— WHAT TO DO —
Below are the records. Transcribe them exactly.
────────────────────────────────────────
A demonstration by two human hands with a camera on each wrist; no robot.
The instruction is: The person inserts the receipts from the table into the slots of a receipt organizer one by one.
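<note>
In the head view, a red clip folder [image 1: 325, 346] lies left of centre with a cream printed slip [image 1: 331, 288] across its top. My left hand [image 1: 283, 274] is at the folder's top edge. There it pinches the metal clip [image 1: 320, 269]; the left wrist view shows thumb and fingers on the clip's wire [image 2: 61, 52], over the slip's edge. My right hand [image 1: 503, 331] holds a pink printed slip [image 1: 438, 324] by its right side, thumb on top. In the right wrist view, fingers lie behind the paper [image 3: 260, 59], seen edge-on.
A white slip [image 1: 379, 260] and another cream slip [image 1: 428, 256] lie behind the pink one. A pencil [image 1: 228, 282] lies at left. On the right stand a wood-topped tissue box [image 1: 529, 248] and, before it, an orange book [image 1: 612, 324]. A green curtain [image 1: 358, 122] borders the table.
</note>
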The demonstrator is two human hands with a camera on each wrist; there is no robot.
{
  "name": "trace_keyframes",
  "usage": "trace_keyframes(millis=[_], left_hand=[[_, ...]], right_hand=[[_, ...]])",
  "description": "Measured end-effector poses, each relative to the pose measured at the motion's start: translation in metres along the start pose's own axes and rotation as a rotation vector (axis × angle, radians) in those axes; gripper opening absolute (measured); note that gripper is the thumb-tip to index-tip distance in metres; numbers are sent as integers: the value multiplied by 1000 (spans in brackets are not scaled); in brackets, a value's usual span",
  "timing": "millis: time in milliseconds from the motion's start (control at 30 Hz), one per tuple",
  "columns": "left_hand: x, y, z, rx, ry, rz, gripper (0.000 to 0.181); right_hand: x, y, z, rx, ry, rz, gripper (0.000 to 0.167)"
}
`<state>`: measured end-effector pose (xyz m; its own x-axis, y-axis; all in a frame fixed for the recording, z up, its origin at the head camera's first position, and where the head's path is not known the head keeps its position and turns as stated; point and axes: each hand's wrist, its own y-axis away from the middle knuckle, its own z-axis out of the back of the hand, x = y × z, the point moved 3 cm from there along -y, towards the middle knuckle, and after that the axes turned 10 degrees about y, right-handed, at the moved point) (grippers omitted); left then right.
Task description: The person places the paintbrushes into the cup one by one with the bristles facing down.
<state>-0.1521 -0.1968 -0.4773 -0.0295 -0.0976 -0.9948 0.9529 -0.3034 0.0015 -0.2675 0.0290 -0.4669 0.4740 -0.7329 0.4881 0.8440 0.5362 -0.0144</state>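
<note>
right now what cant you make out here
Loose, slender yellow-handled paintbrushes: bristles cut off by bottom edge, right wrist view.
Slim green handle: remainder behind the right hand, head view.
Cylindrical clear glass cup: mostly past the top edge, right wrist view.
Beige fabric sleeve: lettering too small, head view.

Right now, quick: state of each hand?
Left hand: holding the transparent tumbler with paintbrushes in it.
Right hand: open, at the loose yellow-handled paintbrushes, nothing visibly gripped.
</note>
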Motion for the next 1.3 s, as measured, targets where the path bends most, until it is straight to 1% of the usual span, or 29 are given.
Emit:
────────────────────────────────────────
— EXERCISE RESPONSE —
A demonstration by two human hands with a camera on each wrist; no robot.
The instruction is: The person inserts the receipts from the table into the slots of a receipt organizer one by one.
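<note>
In the head view, a red clip folder [image 1: 325, 346] lies left of centre with a cream printed slip [image 1: 331, 288] across its top. My left hand [image 1: 283, 274] is at the folder's top edge. There it pinches the metal clip [image 1: 320, 269]; the left wrist view shows thumb and fingers on the clip's wire [image 2: 61, 52], over the slip's edge. My right hand [image 1: 503, 331] holds a pink printed slip [image 1: 438, 324] by its right side, thumb on top. In the right wrist view, fingers lie behind the paper [image 3: 260, 59], seen edge-on.
A white slip [image 1: 379, 260] and another cream slip [image 1: 428, 256] lie behind the pink one. A pencil [image 1: 228, 282] lies at left. On the right stand a wood-topped tissue box [image 1: 529, 248] and, before it, an orange book [image 1: 612, 324]. A green curtain [image 1: 358, 122] borders the table.
</note>
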The demonstrator is two human hands with a camera on each wrist; there is no robot.
{
  "name": "trace_keyframes",
  "usage": "trace_keyframes(millis=[_], left_hand=[[_, ...]], right_hand=[[_, ...]])",
  "description": "Measured end-effector poses, each relative to the pose measured at the motion's start: translation in metres along the start pose's own axes and rotation as a rotation vector (axis × angle, radians) in those axes; gripper opening absolute (measured); note that gripper is the thumb-tip to index-tip distance in metres; numbers are sent as integers: the value multiplied by 1000 (spans in brackets are not scaled); in brackets, a value's usual span",
  "timing": "millis: time in milliseconds from the motion's start (control at 30 Hz), one per tuple",
  "columns": "left_hand: x, y, z, rx, ry, rz, gripper (0.000 to 0.181); right_hand: x, y, z, rx, ry, rz, gripper (0.000 to 0.167)"
}
`<state>`: measured end-effector pose (xyz m; its own x-axis, y-axis; all in a frame fixed for the recording, z up, its origin at the head camera's first position, and where the head's path is not known the head keeps its position and turns as stated; point and axes: each hand's wrist, its own y-axis away from the middle knuckle, its own z-axis out of the back of the hand, x = y × z, the point moved 3 cm from there along -y, towards the middle knuckle, and after that the axes turned 10 degrees about y, right-handed, at the moved point) (grippers omitted); left then right.
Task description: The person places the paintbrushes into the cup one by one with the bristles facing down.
<state>-0.1521 -0.1968 -0.4773 -0.0295 -0.0976 -0.9948 0.9529 -0.3034 0.0015 -0.2675 0.0290 -0.4669 0.4740 -0.7329 0.4881 0.8440 0.5362 -0.0144</state>
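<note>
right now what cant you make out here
Loose, slender yellow-handled paintbrushes: bristles cut off by bottom edge, right wrist view.
Slim green handle: remainder behind the right hand, head view.
Cylindrical clear glass cup: mostly past the top edge, right wrist view.
Beige fabric sleeve: lettering too small, head view.

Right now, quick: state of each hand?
Left hand: holding the transparent tumbler with paintbrushes in it.
Right hand: open, at the loose yellow-handled paintbrushes, nothing visibly gripped.
</note>
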Motion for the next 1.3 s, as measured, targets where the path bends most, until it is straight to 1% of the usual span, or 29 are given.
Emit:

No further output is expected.